Nato a Racalmuto in provincia di Agrigento l’8 gennaio 1921, Leonardo Sciascia nella vita è stato tante cose: scrittore, giornalista, insegnante e politico.

Le sue opere, una continua scoperta

Per chi ha avuto la fortuna di conoscerlo è stato un maestro come lo sanno essere solo i grandi personaggi della letteratura e dell’arte, cioè senza avere nessuna aria di farlo. Per quanti ne hanno letto ed apprezzato gli scritti, una bussola orientata alla comprensione dell’umanità in divenire. Agli occhi degli studiosi che lo approfondiscono, una continua scoperta. Per tutti è uno “scrittore civile” che con la sua opera ha lasciato una delle declinazioni più significative della letteratura come forma di conoscenza e di pensiero.

Come Manzoni, pensatore di rottura nella storia letteraria italiana

Le sue pagine sulla giustizia, sulla politica, sulla condanna a morte, sono – insieme a quelle di Alessandro Manzoni – tra le più alte e civilmente dissonanti della nostra storia letteraria. Ecco perché Roberto Andò, regista, sceneggiatore e scrittore – in occasione della conferenza stampa di avvicinamento al centenario della nascita organizzata alcuni mesi prima dell’inizio della pandemia – parla di Leonardo Sciascia come di “un pensatore di rottura. Per altro, per alcuni nodi ancora irrisolti della nostra coscienza di italiani, sia come cittadini che come liberi pensatori”.

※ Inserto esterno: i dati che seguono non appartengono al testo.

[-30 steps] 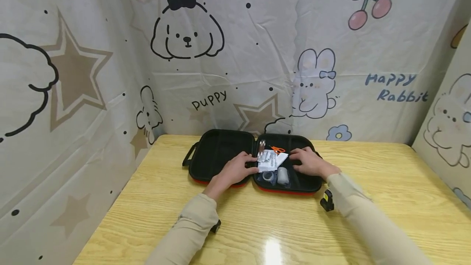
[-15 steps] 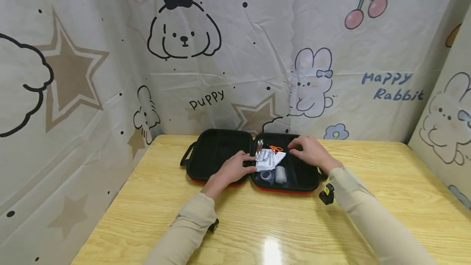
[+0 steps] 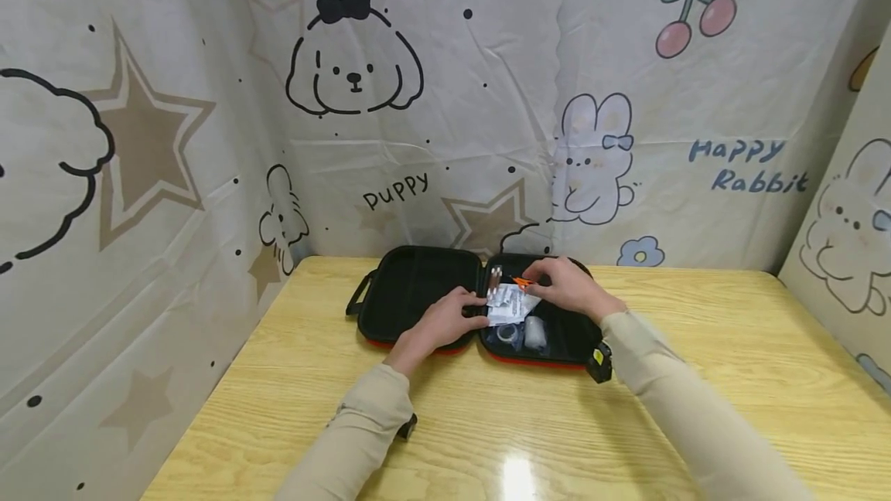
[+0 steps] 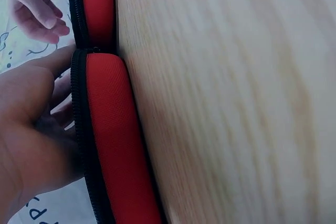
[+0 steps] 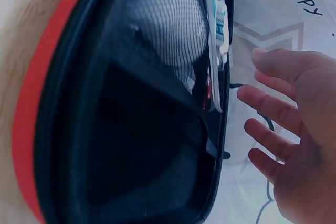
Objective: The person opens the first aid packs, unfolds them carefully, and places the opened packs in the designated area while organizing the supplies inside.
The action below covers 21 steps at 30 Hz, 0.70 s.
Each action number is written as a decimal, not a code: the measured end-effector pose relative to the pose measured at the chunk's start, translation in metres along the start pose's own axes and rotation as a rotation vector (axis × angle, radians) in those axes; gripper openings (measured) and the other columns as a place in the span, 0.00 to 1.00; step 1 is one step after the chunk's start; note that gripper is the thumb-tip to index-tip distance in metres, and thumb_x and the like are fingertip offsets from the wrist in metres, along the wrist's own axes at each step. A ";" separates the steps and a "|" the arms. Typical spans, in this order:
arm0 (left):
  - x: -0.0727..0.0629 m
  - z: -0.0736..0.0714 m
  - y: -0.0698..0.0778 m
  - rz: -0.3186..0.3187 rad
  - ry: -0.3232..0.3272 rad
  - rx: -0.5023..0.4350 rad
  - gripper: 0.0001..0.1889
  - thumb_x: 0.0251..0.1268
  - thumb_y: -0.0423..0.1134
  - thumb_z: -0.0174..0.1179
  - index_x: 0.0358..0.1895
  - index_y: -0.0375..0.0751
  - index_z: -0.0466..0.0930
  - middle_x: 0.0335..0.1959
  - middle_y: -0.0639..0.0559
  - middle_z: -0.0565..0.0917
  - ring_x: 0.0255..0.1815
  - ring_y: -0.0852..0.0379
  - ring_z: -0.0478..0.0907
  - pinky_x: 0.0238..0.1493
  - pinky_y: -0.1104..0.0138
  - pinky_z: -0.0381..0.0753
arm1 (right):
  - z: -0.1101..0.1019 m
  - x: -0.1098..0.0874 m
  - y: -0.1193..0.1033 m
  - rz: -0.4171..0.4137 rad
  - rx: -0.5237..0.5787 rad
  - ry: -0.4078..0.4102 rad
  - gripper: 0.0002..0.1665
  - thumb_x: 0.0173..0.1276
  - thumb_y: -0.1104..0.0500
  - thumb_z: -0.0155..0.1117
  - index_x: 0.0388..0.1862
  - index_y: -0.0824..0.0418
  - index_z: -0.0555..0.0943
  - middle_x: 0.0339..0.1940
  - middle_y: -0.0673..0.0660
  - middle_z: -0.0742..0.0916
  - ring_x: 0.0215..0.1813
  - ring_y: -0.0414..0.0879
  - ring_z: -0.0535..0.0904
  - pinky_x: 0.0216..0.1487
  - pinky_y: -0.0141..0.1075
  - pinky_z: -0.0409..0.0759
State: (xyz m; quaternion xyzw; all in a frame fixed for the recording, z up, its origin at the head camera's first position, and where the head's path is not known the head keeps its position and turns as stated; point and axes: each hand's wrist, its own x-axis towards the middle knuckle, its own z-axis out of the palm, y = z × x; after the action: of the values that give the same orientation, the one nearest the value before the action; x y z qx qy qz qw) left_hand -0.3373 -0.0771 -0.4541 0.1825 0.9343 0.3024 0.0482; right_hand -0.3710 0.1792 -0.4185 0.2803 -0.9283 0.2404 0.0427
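An open black zip case [image 3: 411,284] with a red outer shell [image 4: 118,129] lies flat. Its right half holds white printed packets [image 3: 506,305], orange-handled scissors [image 3: 522,282], a white roll of bandage [image 3: 534,332] and a roll of tape [image 3: 508,333] in clear wrap. My left hand [image 3: 448,317] lies across the middle of the case, fingertips at the packets' left edge. Over the right half, my right hand [image 3: 567,284] hovers with its fingertips by the scissors. In the right wrist view, the fingers of the right hand [image 5: 294,114] are loosely bent and hold nothing.
The case stands near the back of a wooden table [image 3: 487,424], close to a printed cloth [image 3: 431,99]. A black carry handle [image 3: 358,294] sticks out at its left. A brownish-capped item [image 3: 495,281] lies beside the hinge.
My right hand has lifted from the right part of the case and moved left, over the scissors and the packets. The left hand has stayed in place.
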 end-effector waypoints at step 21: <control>-0.001 -0.003 0.000 -0.010 -0.023 0.011 0.25 0.68 0.53 0.62 0.66 0.51 0.78 0.67 0.47 0.74 0.64 0.48 0.74 0.65 0.53 0.72 | 0.031 0.020 -0.008 0.007 -0.012 -0.070 0.23 0.64 0.51 0.71 0.54 0.63 0.85 0.50 0.58 0.88 0.50 0.50 0.83 0.51 0.48 0.80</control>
State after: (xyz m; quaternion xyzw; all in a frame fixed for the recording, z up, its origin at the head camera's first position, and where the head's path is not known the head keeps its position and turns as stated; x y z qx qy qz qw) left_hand -0.3368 -0.0786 -0.4517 0.1818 0.9363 0.2947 0.0592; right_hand -0.3814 0.1484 -0.4381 0.2848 -0.9318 0.2249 0.0112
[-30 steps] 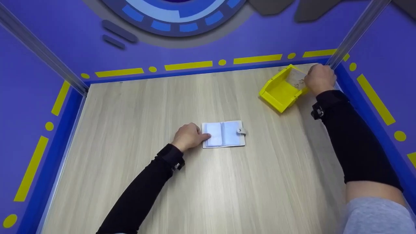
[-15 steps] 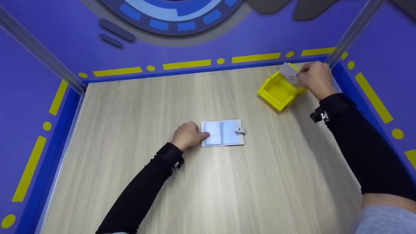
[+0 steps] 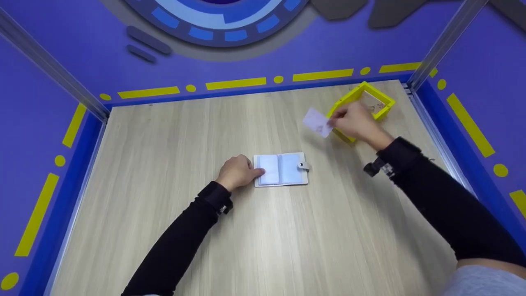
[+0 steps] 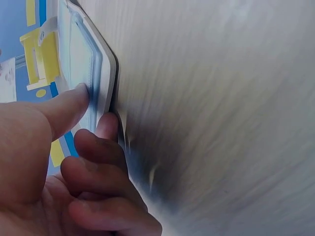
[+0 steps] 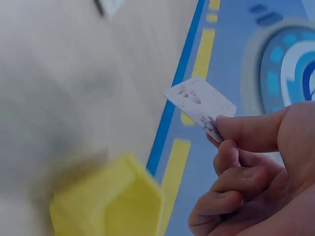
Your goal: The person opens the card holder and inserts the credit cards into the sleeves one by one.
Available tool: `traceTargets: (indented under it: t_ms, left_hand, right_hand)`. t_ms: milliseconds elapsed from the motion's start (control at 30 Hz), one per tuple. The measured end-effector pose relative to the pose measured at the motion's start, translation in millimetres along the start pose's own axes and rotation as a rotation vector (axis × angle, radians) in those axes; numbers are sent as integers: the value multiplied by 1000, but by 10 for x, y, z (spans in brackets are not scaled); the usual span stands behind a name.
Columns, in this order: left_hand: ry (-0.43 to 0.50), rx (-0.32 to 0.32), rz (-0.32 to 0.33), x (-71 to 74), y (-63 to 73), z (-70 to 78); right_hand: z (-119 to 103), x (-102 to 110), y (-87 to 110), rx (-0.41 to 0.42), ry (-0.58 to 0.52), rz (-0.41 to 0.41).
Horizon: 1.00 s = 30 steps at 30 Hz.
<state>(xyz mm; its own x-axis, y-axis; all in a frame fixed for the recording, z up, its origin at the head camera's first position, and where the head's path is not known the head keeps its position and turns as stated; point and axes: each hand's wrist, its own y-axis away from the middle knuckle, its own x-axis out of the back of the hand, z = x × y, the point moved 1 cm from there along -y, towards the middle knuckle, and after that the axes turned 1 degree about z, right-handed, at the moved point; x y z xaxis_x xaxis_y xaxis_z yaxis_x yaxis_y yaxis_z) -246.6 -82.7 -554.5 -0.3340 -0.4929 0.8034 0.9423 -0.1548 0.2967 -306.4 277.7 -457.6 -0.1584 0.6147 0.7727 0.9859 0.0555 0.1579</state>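
Note:
An open card holder [image 3: 270, 169] with clear sleeves and a snap strap lies flat on the table. My left hand [image 3: 238, 172] pinches its left edge; the left wrist view shows the thumb on top of the sleeves and a fingertip at the cover's rim. My right hand [image 3: 356, 122] holds a pale printed card [image 3: 317, 122] by one edge, thumb against fingers, above the table between the bin and the card holder. The right wrist view shows a pinkish pattern on this card [image 5: 199, 101]. Behind the right hand stands a yellow bin [image 3: 384, 100], partly covered by it.
Another card [image 3: 372, 101] with brownish marks leans inside the yellow bin, near the back right corner of the wooden table [image 3: 185, 135]. Purple-blue panels with yellow stripes [image 3: 236, 83] wall the table at the back and both sides.
My right hand has lifted the card out of the yellow bin and carried it left and toward the card holder. The left hand has stayed on the holder's edge.

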Motion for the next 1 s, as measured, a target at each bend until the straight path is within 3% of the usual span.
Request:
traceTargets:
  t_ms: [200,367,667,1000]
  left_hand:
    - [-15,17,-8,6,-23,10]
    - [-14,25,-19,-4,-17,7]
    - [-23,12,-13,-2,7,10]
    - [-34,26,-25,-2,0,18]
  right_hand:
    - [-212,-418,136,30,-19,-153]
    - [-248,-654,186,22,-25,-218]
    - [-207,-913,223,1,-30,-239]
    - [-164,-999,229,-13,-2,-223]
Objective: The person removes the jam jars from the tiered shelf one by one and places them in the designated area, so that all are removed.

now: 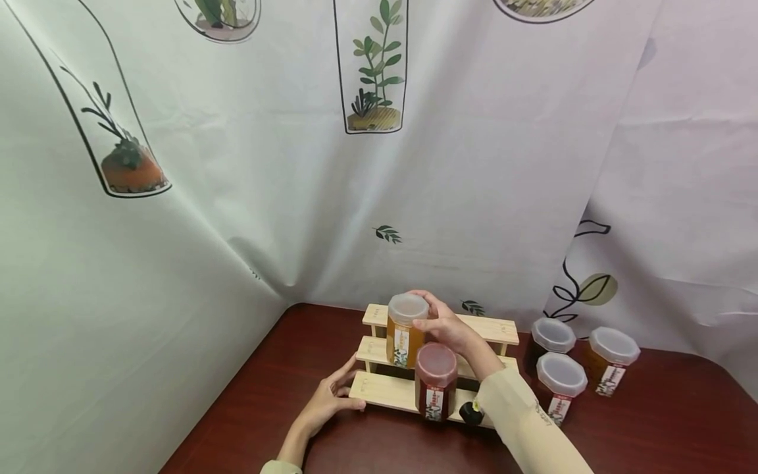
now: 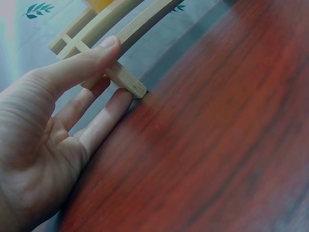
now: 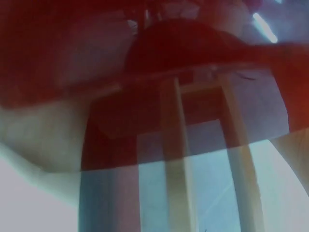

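Observation:
A three-tier light wooden shelf [image 1: 381,390] stands on the dark red table. My right hand [image 1: 448,326] grips a jar of amber contents with a frosted white lid [image 1: 407,336], upright at the left part of the middle tier. My left hand [image 1: 324,400] holds the left end of the bottom tier; in the left wrist view its thumb presses on the board's end and its fingers lie by the wooden leg [image 2: 126,81]. On the bottom tier sits a dark red jar with a reddish lid [image 1: 436,382], under my right forearm. The right wrist view is blurred by red.
Right of the shelf stand several more lidded jars: a dark one [image 1: 552,337], a front one with a red label [image 1: 561,382] and an amber-brown one [image 1: 612,355]. A small black round object [image 1: 470,413] is at my right cuff. Printed cloth [image 1: 474,164] hangs behind.

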Demonstrator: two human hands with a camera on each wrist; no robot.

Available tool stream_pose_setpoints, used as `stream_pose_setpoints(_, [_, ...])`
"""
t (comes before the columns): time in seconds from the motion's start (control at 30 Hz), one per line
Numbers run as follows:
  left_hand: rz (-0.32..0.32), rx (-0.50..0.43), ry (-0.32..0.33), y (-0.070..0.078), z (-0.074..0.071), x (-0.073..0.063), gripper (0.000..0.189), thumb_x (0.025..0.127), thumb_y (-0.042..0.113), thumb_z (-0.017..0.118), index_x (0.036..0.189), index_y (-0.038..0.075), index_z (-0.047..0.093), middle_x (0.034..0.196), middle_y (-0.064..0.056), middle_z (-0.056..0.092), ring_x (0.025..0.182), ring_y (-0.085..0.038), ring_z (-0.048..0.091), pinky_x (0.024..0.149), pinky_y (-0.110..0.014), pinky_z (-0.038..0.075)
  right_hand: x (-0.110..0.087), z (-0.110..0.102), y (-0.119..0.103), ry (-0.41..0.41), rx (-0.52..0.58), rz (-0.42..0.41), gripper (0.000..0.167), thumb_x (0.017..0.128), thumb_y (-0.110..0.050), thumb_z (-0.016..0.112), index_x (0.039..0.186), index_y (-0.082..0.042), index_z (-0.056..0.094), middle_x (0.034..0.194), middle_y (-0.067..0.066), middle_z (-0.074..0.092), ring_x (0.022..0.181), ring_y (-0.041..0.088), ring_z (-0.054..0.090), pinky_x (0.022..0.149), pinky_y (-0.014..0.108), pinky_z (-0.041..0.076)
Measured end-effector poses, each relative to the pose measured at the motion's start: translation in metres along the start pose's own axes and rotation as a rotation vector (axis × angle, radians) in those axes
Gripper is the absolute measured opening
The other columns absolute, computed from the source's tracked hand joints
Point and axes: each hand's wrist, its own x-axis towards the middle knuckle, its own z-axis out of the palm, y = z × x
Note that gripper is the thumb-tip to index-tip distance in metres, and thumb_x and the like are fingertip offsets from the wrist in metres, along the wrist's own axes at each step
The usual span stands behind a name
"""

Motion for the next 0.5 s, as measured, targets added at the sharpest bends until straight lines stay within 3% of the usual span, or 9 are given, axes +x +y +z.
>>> stream_pose_setpoints(0.5, [-0.026,-0.015,0.003,-0.001,-0.002,0.002,0.102,0.079,0.009,0.080,0.158,0.011,0.015,0.150,-0.035,0.033,0.096,-0.017,0.066,0.079,-0.027,0.056,-0.012,0.003,-0.050,0.023,0.115,-0.201,0.045,0.089,-0.012,0.067,0.127,-0.018,0.043,0.111,-0.007,0.058,0.102,0.006,0.054,0.091,0.021,0.047])
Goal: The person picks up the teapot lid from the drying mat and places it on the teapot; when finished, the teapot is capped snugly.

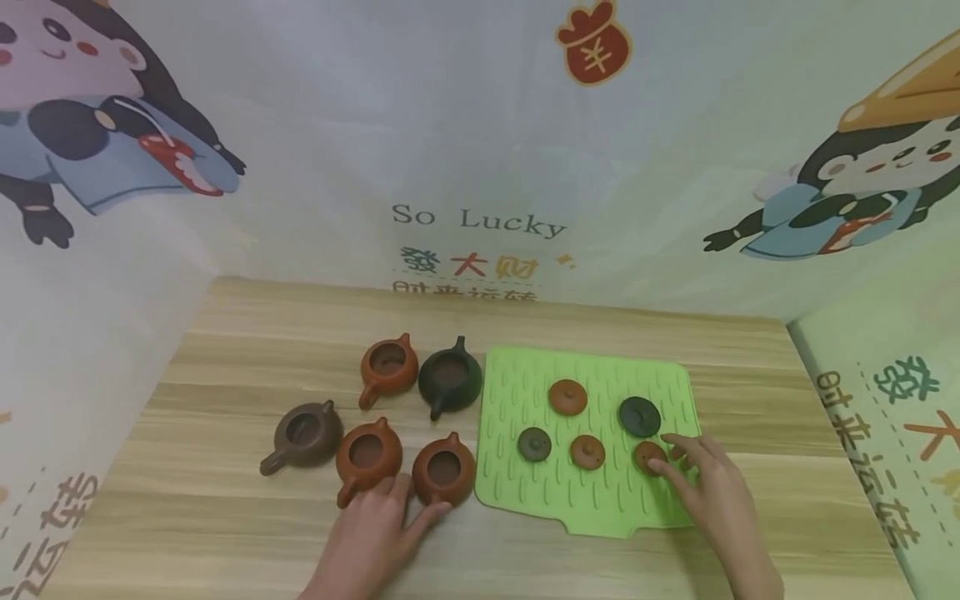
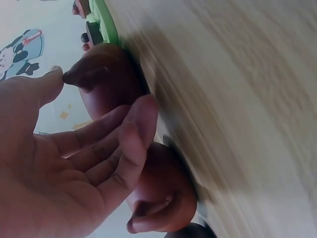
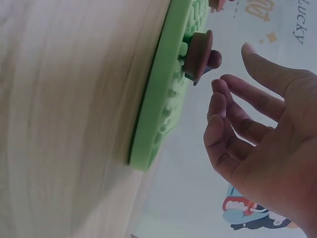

Mente lucida e lungimirante

Non solo un letterato dall’indiscutibile valore per l’altezza della sua opera, che lo pone tra i massimi esponenti della produzione letteraria internazionale. Non solo un protagonista della vita politica italiana, ma soprattutto un uomo di grandissima umanità, una mente lucida e lungimirante. Un uomo di cultura che utilizzando tutti i linguaggi a lui congeniali ha saputo parlare alla coscienza democratica collettiva. Appunto, un maestro, di cui oggi si sente la mancanza in una società dove la confusione travolge valori e idee.

A cento anni dalla nascita, un lungo ciclo di manifestazioni tra memoria e impegno civile

Le iniziative previste per celebrare i cento anni della nascita di Leonardo Sciascia si ispirano alle sei parole chiave che lo scrittore stesso indicò come le “più cariche di senso” per la sua vita: terra, pane, donne, mistero, giustizia, diritto.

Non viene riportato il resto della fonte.